È allettante attribuire questa correzione a Kodak, ma l’attribuzione è errata. Il foglio istruzioni dell’R-27 non prescrive alcun aggiustamento di mezzo stop per un soggetto normale. Le indicazioni di correzione sono, testualmente: “con entrambi i lati della cartella, diminuire l’esposizione calcolata di 1/2 o 1 stop se il soggetto è insolitamente chiaro. Se il soggetto è insolitamente scuro, aumentare l’esposizione calcolata di 1/2 o 1 stop.” Per un soggetto a riflettanza normale si usa la lettura della cartella direttamente. Il mezzo stop correttivo esposto sopra deriva dal disallineamento tra K e la riflettanza, un artefatto della calibrazione dell’esposimetro, non da nulla che compaia sul foglio.

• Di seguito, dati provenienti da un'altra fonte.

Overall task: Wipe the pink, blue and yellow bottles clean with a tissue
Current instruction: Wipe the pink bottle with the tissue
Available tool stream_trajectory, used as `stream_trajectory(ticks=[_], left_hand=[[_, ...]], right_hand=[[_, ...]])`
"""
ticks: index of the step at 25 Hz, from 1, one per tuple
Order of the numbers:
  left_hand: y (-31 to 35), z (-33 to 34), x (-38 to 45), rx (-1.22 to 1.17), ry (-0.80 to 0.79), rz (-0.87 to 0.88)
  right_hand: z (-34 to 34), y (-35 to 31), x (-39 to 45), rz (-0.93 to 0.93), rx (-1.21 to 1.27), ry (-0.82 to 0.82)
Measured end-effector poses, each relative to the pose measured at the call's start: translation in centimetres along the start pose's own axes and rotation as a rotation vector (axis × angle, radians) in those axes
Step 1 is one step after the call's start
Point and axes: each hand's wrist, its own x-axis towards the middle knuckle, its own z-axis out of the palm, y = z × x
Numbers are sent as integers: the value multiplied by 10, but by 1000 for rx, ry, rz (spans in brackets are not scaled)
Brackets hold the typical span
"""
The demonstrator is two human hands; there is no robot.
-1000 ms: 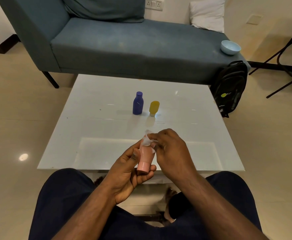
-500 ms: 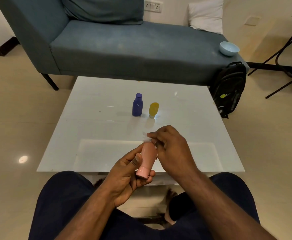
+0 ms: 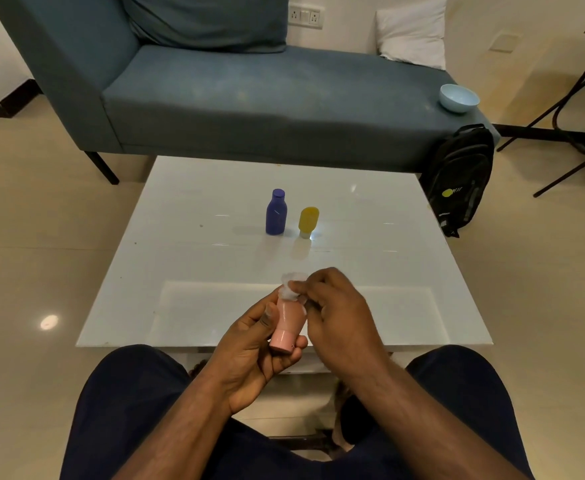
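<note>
My left hand (image 3: 249, 355) grips the pink bottle (image 3: 289, 323) over the near edge of the white table (image 3: 388, 271), cap end toward me. My right hand (image 3: 336, 313) pinches a small white tissue (image 3: 292, 285) against the bottle's far end. Further back, near the middle of the table, the blue bottle (image 3: 276, 212) stands upright. The yellow bottle (image 3: 308, 221) stands cap down just to its right.
A blue-grey sofa (image 3: 249, 98) runs behind the table, with a light blue bowl (image 3: 459, 98) on its right end and a white pillow (image 3: 412, 32) behind. A black backpack (image 3: 460, 178) leans at the table's far right corner. My knees sit below the near edge.
The tissue in my right hand has shifted over the pink bottle's far end, showing more now than half a second ago. The bottle has tilted slightly in my left hand.
</note>
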Motion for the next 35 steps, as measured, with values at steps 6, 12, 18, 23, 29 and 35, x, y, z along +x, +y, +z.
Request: stream_trajectory(ticks=[6,12,18,23,29,35], left_hand=[[-1,-1,1,-18,-20,-14],[0,0,0,-54,-7,-12],[2,3,0,-76,6,-18],[4,7,1,-123,-27,-59],[5,17,5,-154,-26,-46],[-2,7,5,-168,-2,-138]], right_hand=[[-1,11,5,-30,-88,44],[3,9,-7,-12,-31,41],[2,12,-8,-39,2,80],[2,10,2,-1,25,53],[4,0,-12,-138,-47,16],[-9,9,28,168,142,13]])
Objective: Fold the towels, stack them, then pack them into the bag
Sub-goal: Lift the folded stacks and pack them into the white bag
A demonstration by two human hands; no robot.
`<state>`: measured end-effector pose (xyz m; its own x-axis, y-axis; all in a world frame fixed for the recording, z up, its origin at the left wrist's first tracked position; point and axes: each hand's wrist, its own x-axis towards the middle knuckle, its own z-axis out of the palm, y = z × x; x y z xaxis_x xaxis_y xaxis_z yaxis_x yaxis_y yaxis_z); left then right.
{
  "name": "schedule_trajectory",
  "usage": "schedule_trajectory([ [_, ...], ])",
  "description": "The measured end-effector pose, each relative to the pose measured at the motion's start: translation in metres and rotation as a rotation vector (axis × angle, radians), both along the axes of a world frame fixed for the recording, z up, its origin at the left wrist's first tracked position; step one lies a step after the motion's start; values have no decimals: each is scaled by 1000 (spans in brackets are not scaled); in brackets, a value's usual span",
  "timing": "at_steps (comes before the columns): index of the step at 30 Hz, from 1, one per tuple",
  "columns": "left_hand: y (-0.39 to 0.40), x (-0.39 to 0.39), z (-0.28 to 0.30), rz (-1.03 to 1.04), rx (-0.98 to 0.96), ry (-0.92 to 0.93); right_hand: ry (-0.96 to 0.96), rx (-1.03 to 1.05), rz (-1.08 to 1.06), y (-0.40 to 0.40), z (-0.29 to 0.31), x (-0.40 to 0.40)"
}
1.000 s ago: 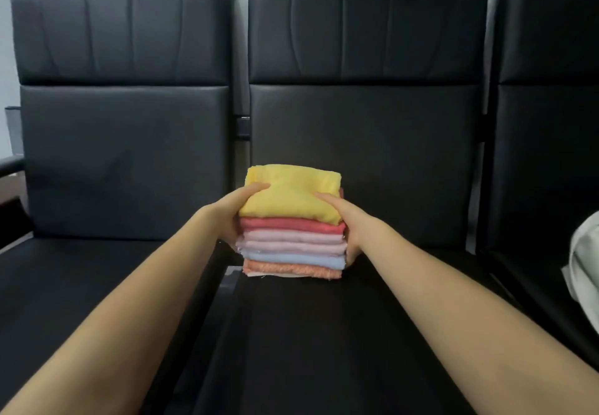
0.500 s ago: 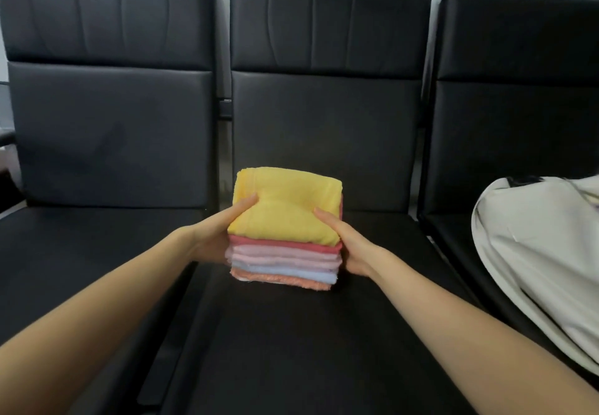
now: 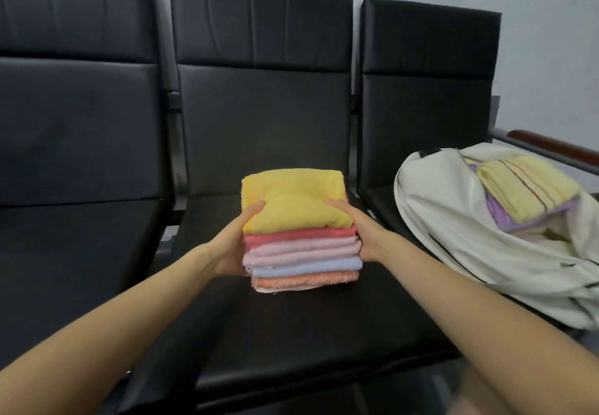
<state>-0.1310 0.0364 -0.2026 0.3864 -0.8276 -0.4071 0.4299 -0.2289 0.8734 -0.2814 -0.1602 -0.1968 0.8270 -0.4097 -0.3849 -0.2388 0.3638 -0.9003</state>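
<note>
Hands, left hand (image 3: 228,249) and right hand (image 3: 363,233), grip opposite sides of the folded towel stack (image 3: 299,230) above the middle black seat (image 3: 291,333), near the white bag (image 3: 453,236).

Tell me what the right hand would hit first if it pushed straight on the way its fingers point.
The right hand points forward and inward, already pressed against the towel stack. Beyond that, probably the middle seat's backrest, though depth is unclear.
</note>
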Motion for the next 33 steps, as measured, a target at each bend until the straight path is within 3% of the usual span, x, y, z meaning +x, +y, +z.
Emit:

Il foglio è preciso riguardo alla geometria, e vale la pena seguirlo alla lettera. Tieni la cartella verticale, vicino e di fronte al soggetto, rivolta a metà strada tra la fotocamera e la luce principale — non perpendicolare alla fotocamera, che dà una lettura in difetto, e non perpendicolare alla luce, che dà una lettura in eccesso. Misura a non più di quindici centimetri di distanza, e tieni la tua ombra e quella dell’esposimetro fuori dalla cartella. In condizioni di luce scarsa il foglio prevede un espediente separato: il lato bianco riflette cinque volte il grigio, quindi dividi per cinque l’impostazione della sensibilità, leggi sul lato al 90% e usa l’esposizione indicata per un soggetto normale. Poiché la lettura della cartella è in effetti una misurazione dell’illuminamento incidente, la cartella grigia è il gemello concettuale di un esposimetro a luce incidente; il foglio dell’R-27 lo dice esplicitamente, descrivendo le sue letture come “misurazioni dell’illuminamento incidente.”

Quando conta davvero

Il mezzo stop pesa soltanto quando la latitudine è ridotta. Una pellicola negativa B&N come HP5 Plus assorbe comodamente circa +2 o -1 stop intorno al punto misurato, quindi uno scarto di calibrazione di mezzo stop scompare nella spalla e nella stampa. Le pellicole a inversione e il lavoro preciso con il sistema a zone offrono forse mezzo stop o uno stop di latitudine utilizzabile, ed è lì che lo scarto si fa sentire. Il valore reale della cartella non è la sua percentuale esatta, ma la sua ripetibilità: trasforma un’ipotesi su una scena sconosciuta in una misurazione della sola luce, e qualsiasi scarto fisso porti il tuo esposimetro può essere caratterizzato una volta e impostato ogni volta dopo. Per la catena più approfondita di esposizione e sviluppo che si appende a quest’ancora, The Negative di Adams e Way Beyond Monochrome di Lambrecht e Woodhouse sono i riferimenti standard.